All study participants submitted anonymous DNA samples and agreed to have their genetic data included in an online database. To catalog the variants, the researchers first sequenced the entire genome—all the DNA—of each individual in the study multiple times. The process yields the precise order of DNA’s molecular building blocks, called nucleotides. Surveying the genome in this way finds common DNA changes but misses many rare variants.
Then, to find rare variants, researchers repeatedly sequenced the small portion of the genome that contains genes—about 80 times for each participant to ensure accuracy. They looked closely for changes in the DNA sequence involving a single nucleotide, called SNPs (for singlenucleotide polymorphisms).

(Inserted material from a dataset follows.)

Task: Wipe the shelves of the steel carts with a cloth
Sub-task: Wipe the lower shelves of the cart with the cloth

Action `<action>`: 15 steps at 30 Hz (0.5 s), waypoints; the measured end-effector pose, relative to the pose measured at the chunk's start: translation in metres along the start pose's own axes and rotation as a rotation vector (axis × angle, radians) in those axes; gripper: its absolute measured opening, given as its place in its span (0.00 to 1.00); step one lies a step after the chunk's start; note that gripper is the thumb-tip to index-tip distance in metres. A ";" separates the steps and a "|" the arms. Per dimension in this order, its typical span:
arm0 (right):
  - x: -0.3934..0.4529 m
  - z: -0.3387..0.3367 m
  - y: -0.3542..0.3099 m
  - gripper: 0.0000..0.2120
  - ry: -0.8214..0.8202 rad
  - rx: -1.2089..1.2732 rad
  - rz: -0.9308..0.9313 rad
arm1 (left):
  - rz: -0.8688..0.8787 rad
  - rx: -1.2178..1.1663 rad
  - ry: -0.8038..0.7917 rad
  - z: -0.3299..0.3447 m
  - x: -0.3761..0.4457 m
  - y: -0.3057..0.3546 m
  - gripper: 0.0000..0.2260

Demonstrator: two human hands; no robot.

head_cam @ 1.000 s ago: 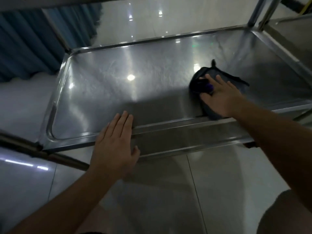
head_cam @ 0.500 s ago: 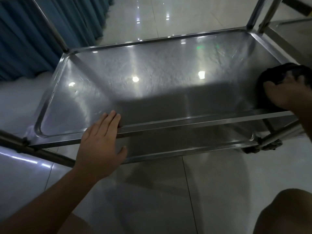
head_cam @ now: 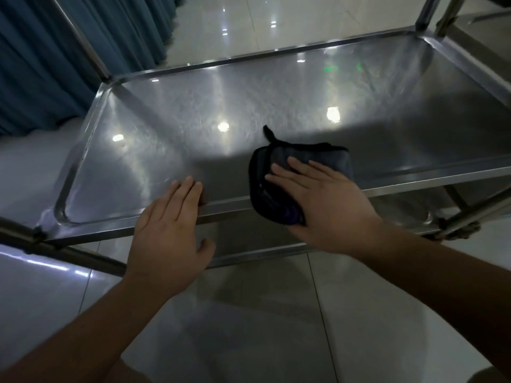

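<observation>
A steel cart shelf (head_cam: 276, 87) fills the middle of the view, shiny and rimmed. A dark folded cloth (head_cam: 265, 175) lies across the shelf's near rim, slightly right of centre. My right hand (head_cam: 323, 200) presses flat on the cloth with straight fingers. My left hand (head_cam: 171, 228) rests flat on the near rim to the left of the cloth, fingers straight and reaching onto the shelf.
A lower shelf (head_cam: 392, 208) shows beneath the near rim. Upright posts rise at the far left (head_cam: 83, 42) and far right (head_cam: 425, 12) corners. A second steel cart (head_cam: 486, 45) stands at the right. Blue curtains (head_cam: 41, 59) hang at left over a glossy tiled floor (head_cam: 249, 313).
My right hand has swept the cloth from the shelf's right end back left to the middle of the near rim. My left hand has stayed on the near rim.
</observation>
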State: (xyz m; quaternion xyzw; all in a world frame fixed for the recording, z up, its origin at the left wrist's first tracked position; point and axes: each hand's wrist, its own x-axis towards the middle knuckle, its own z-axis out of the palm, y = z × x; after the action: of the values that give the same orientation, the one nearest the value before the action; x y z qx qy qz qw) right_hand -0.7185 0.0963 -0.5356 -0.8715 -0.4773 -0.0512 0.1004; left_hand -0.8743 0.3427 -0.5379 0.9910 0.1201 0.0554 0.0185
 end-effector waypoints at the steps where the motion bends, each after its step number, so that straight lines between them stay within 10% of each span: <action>1: 0.000 0.002 -0.004 0.35 0.042 0.021 -0.030 | 0.005 0.002 -0.009 0.000 0.000 -0.001 0.41; 15: -0.018 0.044 -0.030 0.16 0.198 0.097 -0.683 | 0.061 -0.006 0.139 0.008 0.004 -0.003 0.37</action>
State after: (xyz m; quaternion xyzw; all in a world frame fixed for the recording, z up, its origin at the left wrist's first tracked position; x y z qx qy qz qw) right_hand -0.7535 0.1067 -0.5784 -0.6465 -0.7310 -0.1434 0.1647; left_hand -0.8702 0.3463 -0.5452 0.9880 0.0905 0.1250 0.0114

Using tools developed to analyze and integrate the data, researchers discovered a total of 38 million SNPs. They also found more than one million structural variations—sections of extra or missing DNA.
SNPs and structural variants can help explain an individual’s susceptibility to disease, response to drugs or reaction to environmental factors such as air pollution or stress. Other studies have found an association between structural variants and diseases such as autism and schizophrenia.

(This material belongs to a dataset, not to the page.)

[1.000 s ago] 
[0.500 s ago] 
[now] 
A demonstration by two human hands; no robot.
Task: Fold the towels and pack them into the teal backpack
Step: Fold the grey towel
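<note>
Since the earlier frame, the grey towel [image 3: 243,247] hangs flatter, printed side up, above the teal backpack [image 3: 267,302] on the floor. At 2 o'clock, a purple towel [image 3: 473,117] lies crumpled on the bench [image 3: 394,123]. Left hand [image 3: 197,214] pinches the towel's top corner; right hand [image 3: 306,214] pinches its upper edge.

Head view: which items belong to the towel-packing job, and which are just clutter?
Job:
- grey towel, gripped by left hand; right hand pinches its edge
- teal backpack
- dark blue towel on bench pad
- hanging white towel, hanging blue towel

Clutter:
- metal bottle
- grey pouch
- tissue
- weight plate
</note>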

The 1000 Genomes Project has generated massive amounts of genomic data. Simply recording the raw information took up some 180 terabytes of hard-drive space, enough to fill more than 40,000 DVDs. All of the information is freely available on the Internet through public databases.
“This tremendous resource builds on the knowledge of the Human Genome Project,” says co-author George Weinstock, PhD, associate director of The Genome Institute. “Scientists and, ultimately, patients worldwide will benefit from the extensive effort to understand the shared features and geographic diversity of the human genome.”

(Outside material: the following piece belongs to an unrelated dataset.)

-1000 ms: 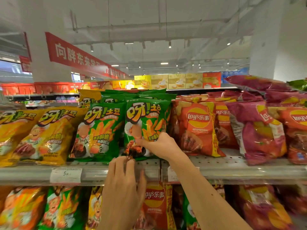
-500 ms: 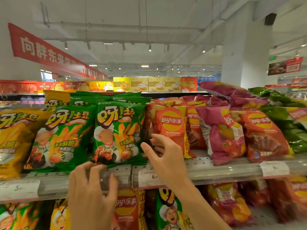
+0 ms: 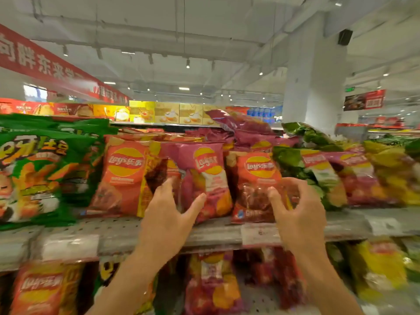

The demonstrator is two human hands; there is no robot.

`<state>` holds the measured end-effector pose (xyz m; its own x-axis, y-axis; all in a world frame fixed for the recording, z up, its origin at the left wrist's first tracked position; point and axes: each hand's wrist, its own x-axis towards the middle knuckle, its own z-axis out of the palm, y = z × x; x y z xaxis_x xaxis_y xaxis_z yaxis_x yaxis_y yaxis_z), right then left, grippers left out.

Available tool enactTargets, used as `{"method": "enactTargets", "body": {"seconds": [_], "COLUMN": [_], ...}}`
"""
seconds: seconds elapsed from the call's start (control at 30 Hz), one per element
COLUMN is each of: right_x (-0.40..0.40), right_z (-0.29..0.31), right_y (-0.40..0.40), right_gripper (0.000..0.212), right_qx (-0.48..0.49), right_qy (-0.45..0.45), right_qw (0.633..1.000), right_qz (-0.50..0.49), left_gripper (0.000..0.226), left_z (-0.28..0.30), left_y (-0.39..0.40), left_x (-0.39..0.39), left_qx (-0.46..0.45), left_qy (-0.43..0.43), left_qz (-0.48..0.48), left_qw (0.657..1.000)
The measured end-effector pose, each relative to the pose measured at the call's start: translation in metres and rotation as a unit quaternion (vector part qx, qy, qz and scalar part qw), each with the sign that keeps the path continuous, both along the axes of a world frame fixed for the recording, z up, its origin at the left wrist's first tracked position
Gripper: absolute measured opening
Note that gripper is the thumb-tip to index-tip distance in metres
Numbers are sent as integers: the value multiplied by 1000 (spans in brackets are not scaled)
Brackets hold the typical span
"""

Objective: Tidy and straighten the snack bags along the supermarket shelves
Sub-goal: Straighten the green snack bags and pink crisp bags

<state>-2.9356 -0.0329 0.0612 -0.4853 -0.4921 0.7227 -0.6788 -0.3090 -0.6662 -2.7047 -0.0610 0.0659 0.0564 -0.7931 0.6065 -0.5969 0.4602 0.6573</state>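
- 2 bare hands are raised in front of a grey perforated shelf (image 3: 118,233) packed with snack bags; the whole view is smeared by motion blur, so fine detail cannot be read.
- The left hand (image 3: 168,214) is held with fingers spread wide and nearly straight; its fingertips are seen at the lower part of a pink chip bag (image 3: 205,178), the thumb lying against the bag's front; a firm grip cannot be told, and nothing is seen enclosed in the hand.
- The right hand (image 3: 297,214) is held with fingers loosely curved and apart, just in front of the lower half of a red chip bag (image 3: 256,185); whether the bag is touched cannot be told.
- The pink chip bag is stood upright near the shelf's front edge, between an orange chip bag (image 3: 122,178) on its left and the red chip bag on its right; the 3 bags are packed side by side.
- Green snack bags (image 3: 41,169) are lined up at the far left; a green-and-white bag (image 3: 311,171) is seen tilted to the right of the red one, with yellow bags (image 3: 395,176) beyond it.
- Paper price tags (image 3: 259,235) are fixed along the shelf's front rail; more bags are seen on the shelf below.
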Motion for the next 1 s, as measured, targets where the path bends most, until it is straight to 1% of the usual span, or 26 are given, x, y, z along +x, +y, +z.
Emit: {"method": "enactTargets", "body": {"seconds": [0.03,0.07,0.13,0.2,0.27,0.3,0.33,0.37,0.43,0.47,0.57,0.63,0.73,0.8,0.93,1.0], "right_x": [-18,-33,-54,-66,-71,-73,-74,-76,-78,-78,-74,-72,-68,-66,-62,-66], "right_z": [2,4,9,15,20,23,26,29,32,33,34,32,29,28,25,26], "right_y": [-3,-7,-19,-33,-49,-57,-63,-70,-79,-80,-80,-79,-76,-74,-65,-58], "right_gripper": [45,56,80,105,115,116,114,107,74,61,48,50,63,69,89,91], "right_qx": [24,51,126,213,278,303,326,343,366,374,371,358,321,290,225,172], "right_qy": [7,14,26,40,51,58,63,66,67,61,50,48,43,36,31,17], "right_qw": [1000,999,990,969,942,930,920,912,901,895,886,884,888,897,929,945], "right_qz": [-3,5,50,118,180,198,208,215,224,234,275,297,328,331,292,277], "left_gripper": [95,98,93,103,117,116,109,97,76,72,63,54,48,56,68,70], "left_z": [5,10,14,17,18,18,18,17,16,16,15,13,13,15,16,19], "left_y": [-7,-13,-26,-37,-47,-50,-53,-55,-58,-59,-61,-59,-55,-52,-51,-53], "left_x": [-11,-20,-30,-32,-30,-29,-28,-27,-24,-23,-19,-19,-21,-21,-17,-19], "left_qx": [36,63,90,106,132,147,156,159,159,163,159,135,123,125,118,120], "left_qy": [1,2,27,75,117,129,136,137,157,176,219,222,214,214,222,229], "left_qz": [4,6,-3,-18,-33,-41,-52,-62,-76,-82,-85,-79,-73,-73,-61,-71], "left_qw": [999,998,996,991,984,980,977,976,972,967,959,962,966,966,966,963]}}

The 1000 Genomes Project involved some 200 scientists at Washington University and other institutions. Results detailing the DNA variations of individuals from 14 ethnic groups were published Oct. 31, 2012, in the journal Nature. Eventually, the initiative will involve 2,500 individuals from 26 populations.
In addition to The Genome Institute at Washington University, the project included these research centers: the Human Genome Sequencing Center at the Baylor College of Medicine, Houston; The Broad Institute of Massachusetts Institute of Technology and Harvard University in Cambridge, Mass.; the Wellcome Trust Sanger Institute in England; BGI Shenzhen in China; the Max Planck Institute for Molecular Genetics in Berlin; and Illumina Inc. in San Diego.
Q&A: The ABCs of DNA
What is DNA?
Deoxyribonucleic acid, or DNA, is the genetic blueprint for life. DNA carries the instructions for an organism—be it a flower, a dog or a person—to develop, survive and reproduce. DNA is passed down from parents to their offspring, and it is what makes each of us unique. Most DNA is located in the nucleus (or brain) of the cell, where it is packed tightly into 23 pairs of chromosomes. If unwound and tied together, the DNA in just one cell would stretch 6 feet.
What are genes?
Genes are the stretches of DNA that code for proteins, the workhorses of cells. Humans have about 20,000 genes, and together they make up only 1 to 2 percent of a person’s DNA. The rest of the DNA is thought to influence the activity of the genes.
What is a genome, and why is it studied?
A genome is the complete DNA sequence of an organism. In humans, that sequence is made up of 3 billion chemical units represented by the letters A, T, G and C. Spelling out the entire DNA sequence of a person would fill an estimated 200 New York City phone books. At the genetic level, any two people are more than 99 percent alike. By studying the genome, scientists can identify variations in the DNA sequence that may contribute to good health or increase the risk of disease.